> _ASSIGNED TASK_: A faithful copy is required: transcribe each line below exactly, minus the pictures.

(SUPPLIED MATERIAL begins)

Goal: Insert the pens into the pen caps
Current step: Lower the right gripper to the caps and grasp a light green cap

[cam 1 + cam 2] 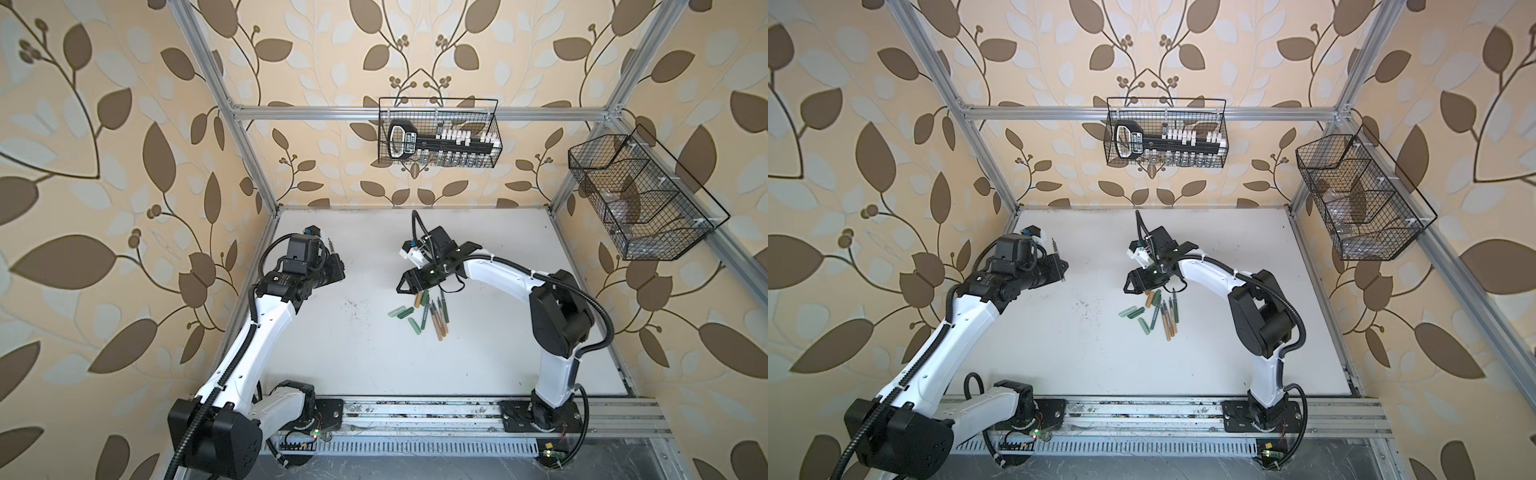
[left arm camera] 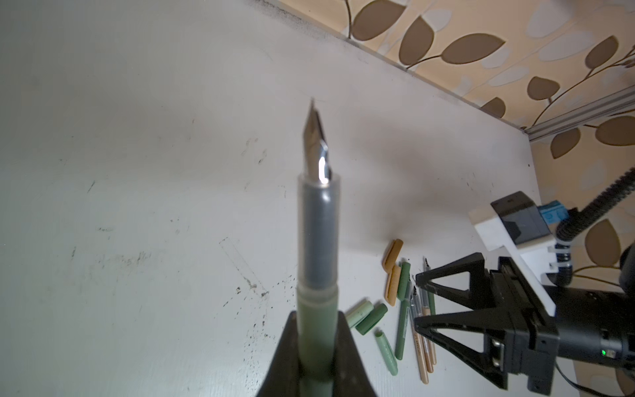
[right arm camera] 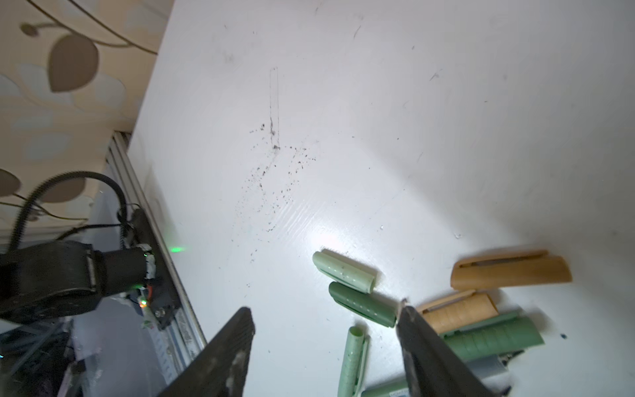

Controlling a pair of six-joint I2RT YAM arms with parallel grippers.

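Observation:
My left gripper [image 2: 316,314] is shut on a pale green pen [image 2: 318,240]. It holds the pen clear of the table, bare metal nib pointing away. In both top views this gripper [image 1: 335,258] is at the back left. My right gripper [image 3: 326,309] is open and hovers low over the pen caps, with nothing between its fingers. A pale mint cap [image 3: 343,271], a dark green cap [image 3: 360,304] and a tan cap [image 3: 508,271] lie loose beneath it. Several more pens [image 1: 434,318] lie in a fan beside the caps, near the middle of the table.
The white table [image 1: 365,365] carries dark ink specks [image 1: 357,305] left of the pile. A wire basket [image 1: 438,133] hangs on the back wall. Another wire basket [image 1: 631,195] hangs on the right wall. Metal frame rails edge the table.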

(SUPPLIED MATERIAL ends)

> _TASK SOLUTION_:
Goal: Insert the pens into the pen caps
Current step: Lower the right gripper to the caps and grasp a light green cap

[cam 1 + cam 2] 
[left arm camera] 
[right arm camera] 

Controlling a pair of six-joint I2RT YAM arms with parallel grippers.

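Observation:
My left gripper [image 2: 316,314] is shut on a pale green pen [image 2: 318,240]. It holds the pen clear of the table, bare metal nib pointing away. In both top views this gripper [image 1: 335,258] is at the back left. My right gripper [image 3: 326,309] is open and hovers low over the pen caps, with nothing between its fingers. A pale mint cap [image 3: 343,271], a dark green cap [image 3: 360,304] and a tan cap [image 3: 508,271] lie loose beneath it. Several more pens [image 1: 434,318] lie in a fan beside the caps, near the middle of the table.
The white table [image 1: 365,365] carries dark ink specks [image 1: 357,305] left of the pile. A wire basket [image 1: 438,133] hangs on the back wall. Another wire basket [image 1: 631,195] hangs on the right wall. Metal frame rails edge the table.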

This is the complete output for the exercise.